Trusting The Flow

Late Afternoon On East BeachThe Southern Expressions Author’s Conference is over. A pleasurable and exhausting two days has left no lasting effect that I am aware of. All I feel is a need to move on – do what I can to get MEANT TO BE ME  (A Dancer’s Story) in print, even if I have to do it myself. Life is good. I enjoy my various creative pursuits, and life is good.

Yesterday – after the conference ended at noon – I walked downtown to The Peter Anderson Festival. I was tired, but wanted something more from the day. A slight melancholly accompanied me as I threaded my way through the crowds past booth after booth – displaying every imaginable craft. Hard work was apparent in many: wood carving, pottery, jewelry, woven goods. Som people work all year in preparations for these festivals, most of which take place at this time of year. I felt for the makers, thinking of expectations and seeing the enormous amount of competition. Would any of them sell enough to make it worth all the effort? Some individuals were lively, hawking their wares – old world style, while others sat back in lawn chairs looking tired and resigned. At least the air was on the chilly side. I’ve known many a festival when the sun turned the vendor’s faces a painful pink, and the attendees grew more plaintive as the day wore on.

I was not in a buying mood – felt slightly guilty for it – and was only briefly tempted by the warm, sweet aroma of cinnamon-roasted pecans. Instead, I walked on to Realizations ( The Walter Anderson Shop) to check on whether my own creations had sold. They hadn’t, and I had to retrace my steps down Washington Avenue, braving crowds again when I’d begun to long for invisibility. A few times I was recognized and stopped, was engaged in effortful small talk before resuming the flow that carried me to the Ocean Springs Community Center and the OSAA show.

It was peaceful inside the old building, though many meandered down this aisle and that, absorbed by the art.  I found no red star by my angel, though she looked her best with the sunlight glinting on her wings – was apparently accepting her place on the pedestal by the door. I forced myself to disengage and walk further into the room amongst the art of others – barely seeing pieces I’d seen before. What was I looking for? Certainly not for bantering exchanges, yet these I found and briefly engaged with half-hearted friendliness. I was ready to leave, suddenly craving solitude and rest.
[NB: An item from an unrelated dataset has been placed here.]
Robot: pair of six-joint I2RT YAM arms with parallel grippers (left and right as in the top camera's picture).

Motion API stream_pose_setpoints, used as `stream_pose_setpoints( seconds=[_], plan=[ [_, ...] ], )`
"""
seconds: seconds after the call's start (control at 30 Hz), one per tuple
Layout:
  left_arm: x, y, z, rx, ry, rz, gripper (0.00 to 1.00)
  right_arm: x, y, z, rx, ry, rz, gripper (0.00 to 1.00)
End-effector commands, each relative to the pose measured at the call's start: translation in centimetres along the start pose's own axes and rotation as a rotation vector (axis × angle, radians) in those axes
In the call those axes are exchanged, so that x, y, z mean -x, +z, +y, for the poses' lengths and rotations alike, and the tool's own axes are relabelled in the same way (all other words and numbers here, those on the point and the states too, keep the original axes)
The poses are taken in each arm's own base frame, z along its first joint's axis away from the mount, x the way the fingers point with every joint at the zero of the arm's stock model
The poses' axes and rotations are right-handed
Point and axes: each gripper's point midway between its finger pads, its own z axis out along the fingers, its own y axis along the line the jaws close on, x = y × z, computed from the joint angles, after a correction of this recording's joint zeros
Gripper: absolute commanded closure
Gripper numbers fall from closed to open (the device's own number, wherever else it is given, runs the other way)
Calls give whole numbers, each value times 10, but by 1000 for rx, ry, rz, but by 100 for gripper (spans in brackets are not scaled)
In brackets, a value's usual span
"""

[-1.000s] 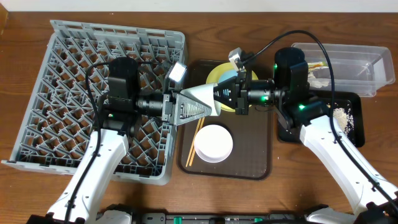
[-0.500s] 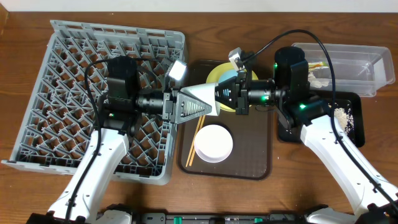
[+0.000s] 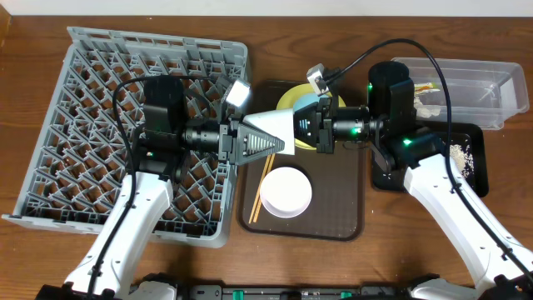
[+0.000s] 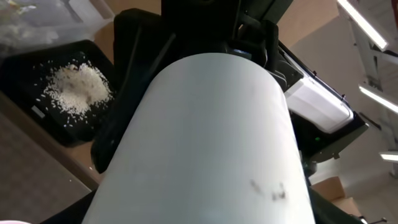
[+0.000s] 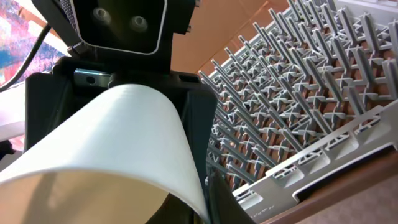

I wasn’t looking for anything anymore, but glanced at my angel and saw the shiny red star indicating a sale. “When did that happen?” I asked the woman at the desk. “It is happening now,” she said, gesturing toward a young woman writing a check. “…and she wants another.” Apparently, she had been there the day before with her sister, who had fallen in love with the angel. She’d returned to purchase it as a Christmas giftfor the sister, but wanted one for herself , as well. I spoke to her of the angel’s fragility – the malleabilty of the wire – and the need for careful handling. Her soft brown hair framed her delicate face and her soft brown eyes looked into mine. I had found what I sought when I ceased the seeking, and all was well.